La storia è l’incontro di due mondi, quello di Jacob (Steven Yeun), da poco emigrato dalla Corea che, in preda al suo sogno, trascina la sua famiglia dalla California all’Arkansas, per abbracciare la vita di agricoltore nella sperduta regione dell’Ozark (“ho comprato questa terra per il suo colore” dice con orgoglio).
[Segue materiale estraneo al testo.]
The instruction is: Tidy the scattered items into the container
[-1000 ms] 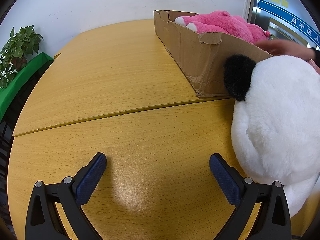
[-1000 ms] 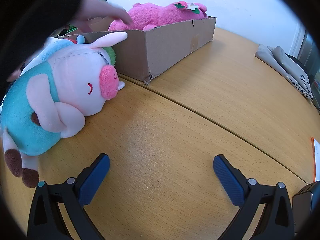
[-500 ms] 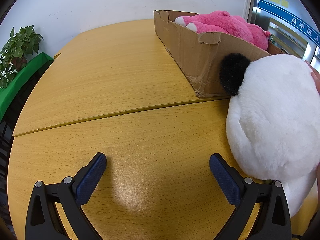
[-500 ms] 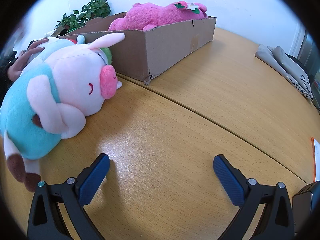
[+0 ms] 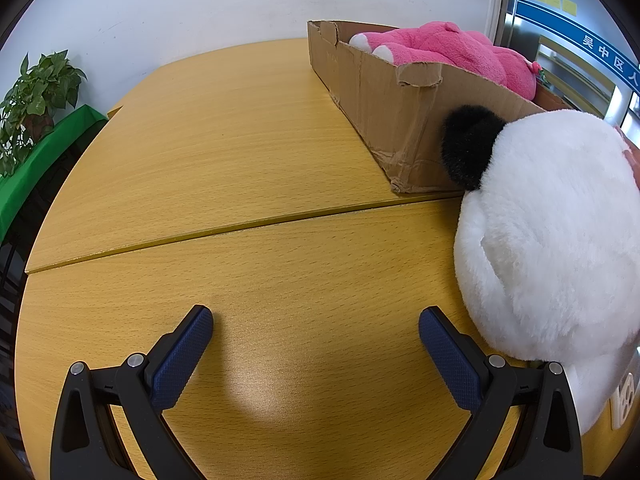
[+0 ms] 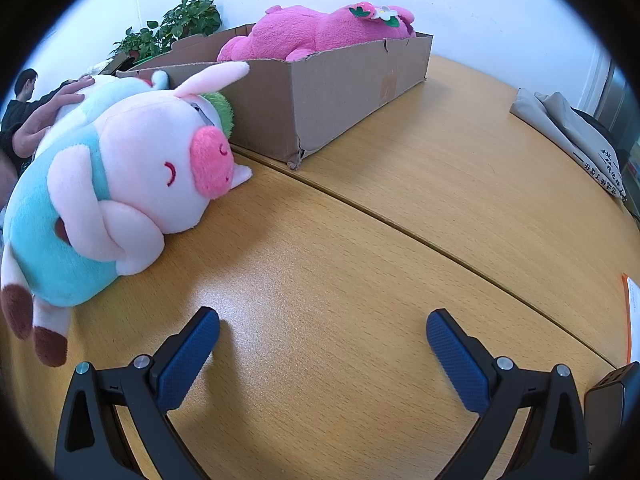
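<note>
On the table, two plush toys lie beside one box holding one pink plush; both grippers gape wide, empty.

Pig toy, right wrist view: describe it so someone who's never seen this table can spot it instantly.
Find the long cardboard box on the wooden table; a bright pink plush lies inside it. Just outside the box's near left corner, the pig toy lies on its side on the table. It is the pale pink one with a darker pink snout, turquoise overalls and brown hooves.
</note>
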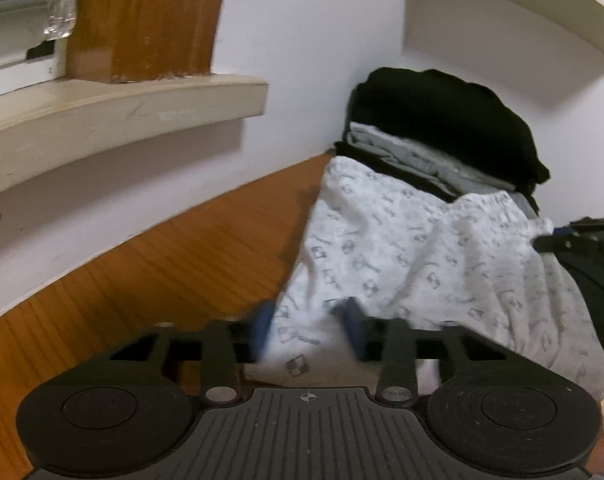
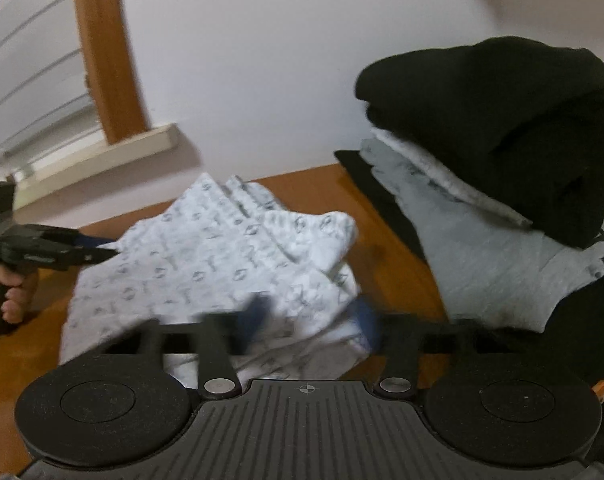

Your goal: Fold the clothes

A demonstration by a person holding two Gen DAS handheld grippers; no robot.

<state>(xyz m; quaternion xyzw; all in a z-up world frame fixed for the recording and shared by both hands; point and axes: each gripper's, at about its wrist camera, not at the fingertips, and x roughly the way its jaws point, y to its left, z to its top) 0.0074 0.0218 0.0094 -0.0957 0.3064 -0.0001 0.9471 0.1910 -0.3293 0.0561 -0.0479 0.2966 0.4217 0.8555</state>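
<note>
A white garment with a small grey print (image 1: 414,264) lies loosely folded on the wooden table (image 1: 174,264). It also shows in the right wrist view (image 2: 222,264). My left gripper (image 1: 308,322) is open, its blue-padded fingers over the garment's near left edge. My right gripper (image 2: 314,320) is open, its fingers over the garment's near right corner. The left gripper also shows at the left in the right wrist view (image 2: 98,254), touching the garment's edge. The right gripper shows at the right edge in the left wrist view (image 1: 542,242).
A stack of folded clothes (image 2: 502,200), black on top of grey, sits behind and to the right against the white wall. A window sill (image 1: 122,112) and a wooden frame (image 1: 142,16) stand at the left. A white shelf (image 1: 522,12) hangs above the stack.
</note>
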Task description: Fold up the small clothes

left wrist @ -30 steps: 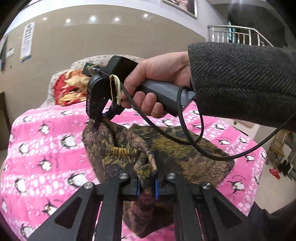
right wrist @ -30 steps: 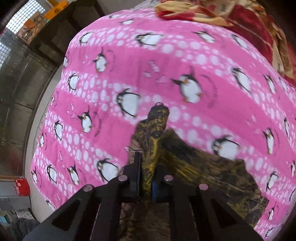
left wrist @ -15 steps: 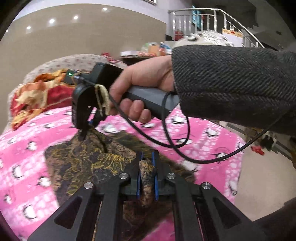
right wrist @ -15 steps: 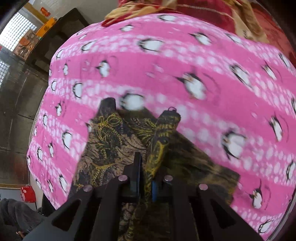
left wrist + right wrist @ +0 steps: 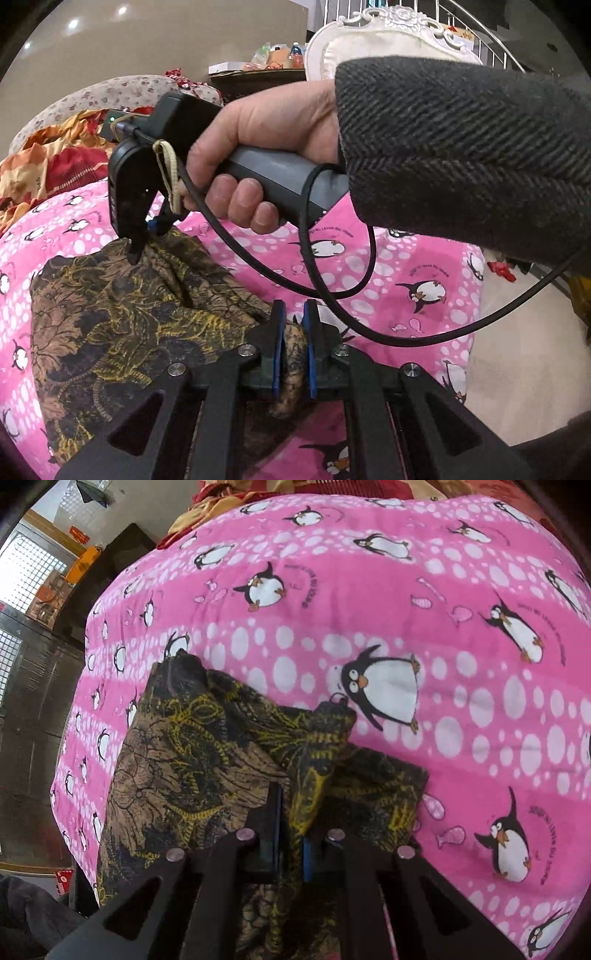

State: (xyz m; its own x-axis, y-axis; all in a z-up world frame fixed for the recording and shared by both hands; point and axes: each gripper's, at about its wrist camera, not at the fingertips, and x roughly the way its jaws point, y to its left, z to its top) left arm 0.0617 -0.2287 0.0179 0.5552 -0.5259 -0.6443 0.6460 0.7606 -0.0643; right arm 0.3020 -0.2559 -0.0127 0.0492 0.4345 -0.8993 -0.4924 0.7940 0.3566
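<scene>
We hold our left gripper (image 5: 293,332) angled down over the bed, its blue pads (image 5: 277,343) clamped tight on a bunched corner of the brown and yellow patterned garment (image 5: 122,325). Ahead of it in the left wrist view, our right hand (image 5: 266,155), in a grey herringbone sleeve (image 5: 461,155), wraps the grey handle of the right gripper (image 5: 142,247), which tips steeply downward; its black fingertips meet the cloth at the garment's far side. From the right wrist view, the right gripper (image 5: 293,834) is nearly closed on a raised fold of the same garment (image 5: 177,768), a ridge of cloth running up between the pads to a peaked corner. The garment lies partly doubled over on the pink penguin blanket (image 5: 406,609), a flatter layer spread below and to the right of the pinched ridge. In the right wrist view the blanket offers open pink surface above and to the right of the garment, while its left border drops away close beside the cloth. In the left wrist view, the blanket's right edge falls to pale floor (image 5: 517,369), a red and orange quilt (image 5: 44,166) is heaped at the far end, and a black cable (image 5: 332,291) loops from the right handle across the space between the grippers.
</scene>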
Siamo negli anni Ottanta e Jacob (forse non a caso un nome biblico), stanco del suo lavoro di sessatore di pulcini che condivide con la moglie Monica (Yeri Han) – un lavoro che decide la vita e la morte di questi esseri (i maschi vengono eliminati ) – , insieme ai due figli, il piccolo David (Alan Kim) e Anne (Noel Kate Cho) approda in una casa su ruote nel nulla della natura dell’Arkansas. Per Jacob non sarà facile vivere il sogno di coltivare verdure coreane da vendere ai suoi connazionali emigrati negli States: la terra ha le sue leggi divine e poi occorre l’acqua per benedirla.

I temi principali

Il ritmo di Minari è posato, in tipico stile orientale, come anche la regia che con estremo lirismo alterna immagini mai troppo ravvicinate, scegliendo campi lunghi per mostrare le ridenti campagne dell’Ozark e dettagli di oggetti che descrivono la vita rurale. Affondando le mani nella terra e nei sentimenti più profondi dei personaggi in campo, Lee Isaac Chung tocca tantissimi temi a lui cari: dall’integrazione della sua famiglia, ai sacrifici fatti per offrire un futuro roseo ai componenti della famiglia. Il tema della formazione poi è intrinseco a questa storia, non solo dal punto di vista dei bambini che sperimenteranno l’integrazione in un contesto rurale più chiuso rispetto alle città metropolitane della California, ma anche da quello degli adulti. In particolare Jacob e Monica dovranno mettere in discussione i propri punti di vista per ritrovare un feeling perso e un obiettivo di vita comune.

Minari è attualmente nelle sale italiane riaperte nelle zone gialle distribuito da Academy Two, e dal 5 maggio arriverà in streaming su Sky e NOW.